*INFORMATION SHOWN*
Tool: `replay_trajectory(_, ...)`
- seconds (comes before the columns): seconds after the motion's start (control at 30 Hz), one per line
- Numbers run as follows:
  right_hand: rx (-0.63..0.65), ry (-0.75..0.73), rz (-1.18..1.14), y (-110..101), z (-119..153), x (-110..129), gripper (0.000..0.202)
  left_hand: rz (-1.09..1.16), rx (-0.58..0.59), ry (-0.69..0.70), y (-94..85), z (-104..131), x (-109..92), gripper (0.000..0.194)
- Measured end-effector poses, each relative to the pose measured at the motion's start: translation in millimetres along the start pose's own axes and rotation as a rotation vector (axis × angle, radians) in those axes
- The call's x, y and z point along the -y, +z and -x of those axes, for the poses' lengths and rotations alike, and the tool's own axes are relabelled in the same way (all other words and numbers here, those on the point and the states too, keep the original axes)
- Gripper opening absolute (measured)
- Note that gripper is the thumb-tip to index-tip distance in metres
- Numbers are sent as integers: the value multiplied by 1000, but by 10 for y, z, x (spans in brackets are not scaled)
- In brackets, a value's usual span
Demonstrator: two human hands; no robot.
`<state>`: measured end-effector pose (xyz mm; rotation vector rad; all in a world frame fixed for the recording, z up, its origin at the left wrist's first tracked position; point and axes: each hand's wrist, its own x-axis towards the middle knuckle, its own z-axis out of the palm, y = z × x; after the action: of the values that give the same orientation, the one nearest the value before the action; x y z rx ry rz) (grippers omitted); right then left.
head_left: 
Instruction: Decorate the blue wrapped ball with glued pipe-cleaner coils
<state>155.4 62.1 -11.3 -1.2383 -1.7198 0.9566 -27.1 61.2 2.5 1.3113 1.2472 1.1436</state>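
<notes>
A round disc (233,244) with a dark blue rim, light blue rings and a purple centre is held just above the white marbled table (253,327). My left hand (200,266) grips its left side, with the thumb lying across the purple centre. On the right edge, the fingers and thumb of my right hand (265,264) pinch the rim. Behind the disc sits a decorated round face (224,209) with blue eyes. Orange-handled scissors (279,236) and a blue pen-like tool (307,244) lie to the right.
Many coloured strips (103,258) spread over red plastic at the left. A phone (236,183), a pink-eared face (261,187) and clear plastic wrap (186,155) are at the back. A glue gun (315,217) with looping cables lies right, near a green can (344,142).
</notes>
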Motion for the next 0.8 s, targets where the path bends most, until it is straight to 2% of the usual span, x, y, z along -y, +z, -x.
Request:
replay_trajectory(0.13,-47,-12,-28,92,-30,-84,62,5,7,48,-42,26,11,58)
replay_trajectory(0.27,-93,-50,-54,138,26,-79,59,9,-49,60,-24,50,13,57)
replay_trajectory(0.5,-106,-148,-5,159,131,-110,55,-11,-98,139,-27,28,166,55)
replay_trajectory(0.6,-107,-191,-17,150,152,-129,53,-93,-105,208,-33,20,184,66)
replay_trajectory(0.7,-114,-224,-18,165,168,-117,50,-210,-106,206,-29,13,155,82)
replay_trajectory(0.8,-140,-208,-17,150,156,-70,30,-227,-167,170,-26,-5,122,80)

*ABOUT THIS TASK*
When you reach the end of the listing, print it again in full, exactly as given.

*TASK OUTPUT*
Tool: `replay_trajectory(_, ...)`
- seconds (comes before the columns): seconds after the motion's start (control at 30 Hz), one per line
- Numbers run as follows:
  right_hand: rx (-0.63..0.65), ry (-0.75..0.73), rz (-1.18..1.14), y (-110..101), z (-119..153), x (-110..129), gripper (0.000..0.202)
  left_hand: rz (-1.09..1.16), rx (-0.58..0.59), ry (-0.69..0.70), y (-94..85), z (-104..131), x (-109..92), gripper (0.000..0.194)
- Measured end-effector poses, each relative to the pose measured at the motion's start: translation in millimetres along the start pose's own axes and rotation as a rotation vector (axis × angle, radians) in those axes
- The call's x, y and z point along the -y, +z and -x of those axes, for the poses' lengths and rotations alike, and the tool's own axes are relabelled in the same way (all other words and numbers here, those on the point and the states too, keep the original axes)
- Gripper opening absolute (measured)
- Note that gripper is the thumb-tip to index-tip distance in metres
- Numbers are sent as integers: the value multiplied by 1000, but by 10 for y, z, x (spans in brackets are not scaled)
- In brackets, a value's usual span
Demonstrator: two human hands; no robot.
`<state>`: measured end-effector pose (xyz mm; rotation vector rad; all in a world frame fixed for the recording, z up, its origin at the left wrist's first tracked position; point and axes: each hand's wrist, its own x-axis towards the middle knuckle, its own z-axis out of the palm, y = z × x; after the action: of the values that give the same orientation, the one nearest the value before the action; x y z rx ry rz) (grippers omitted); right then left.
head_left: 
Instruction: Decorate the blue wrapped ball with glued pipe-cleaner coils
<state>155.4 62.1 -11.3 -1.2383 -1.7198 0.9566 -27.1 61.2 2.5 1.3113 1.2472 1.1436</state>
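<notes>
A round disc (233,244) with a dark blue rim, light blue rings and a purple centre is held just above the white marbled table (253,327). My left hand (200,266) grips its left side, with the thumb lying across the purple centre. On the right edge, the fingers and thumb of my right hand (265,264) pinch the rim. Behind the disc sits a decorated round face (224,209) with blue eyes. Orange-handled scissors (279,236) and a blue pen-like tool (307,244) lie to the right.
Many coloured strips (103,258) spread over red plastic at the left. A phone (236,183), a pink-eared face (261,187) and clear plastic wrap (186,155) are at the back. A glue gun (315,217) with looping cables lies right, near a green can (344,142).
</notes>
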Motion for the next 0.8 s, targets where the path bends most, until it is straight to 2% of the usual span, x, y, z along -y, +z, -x.
Request:
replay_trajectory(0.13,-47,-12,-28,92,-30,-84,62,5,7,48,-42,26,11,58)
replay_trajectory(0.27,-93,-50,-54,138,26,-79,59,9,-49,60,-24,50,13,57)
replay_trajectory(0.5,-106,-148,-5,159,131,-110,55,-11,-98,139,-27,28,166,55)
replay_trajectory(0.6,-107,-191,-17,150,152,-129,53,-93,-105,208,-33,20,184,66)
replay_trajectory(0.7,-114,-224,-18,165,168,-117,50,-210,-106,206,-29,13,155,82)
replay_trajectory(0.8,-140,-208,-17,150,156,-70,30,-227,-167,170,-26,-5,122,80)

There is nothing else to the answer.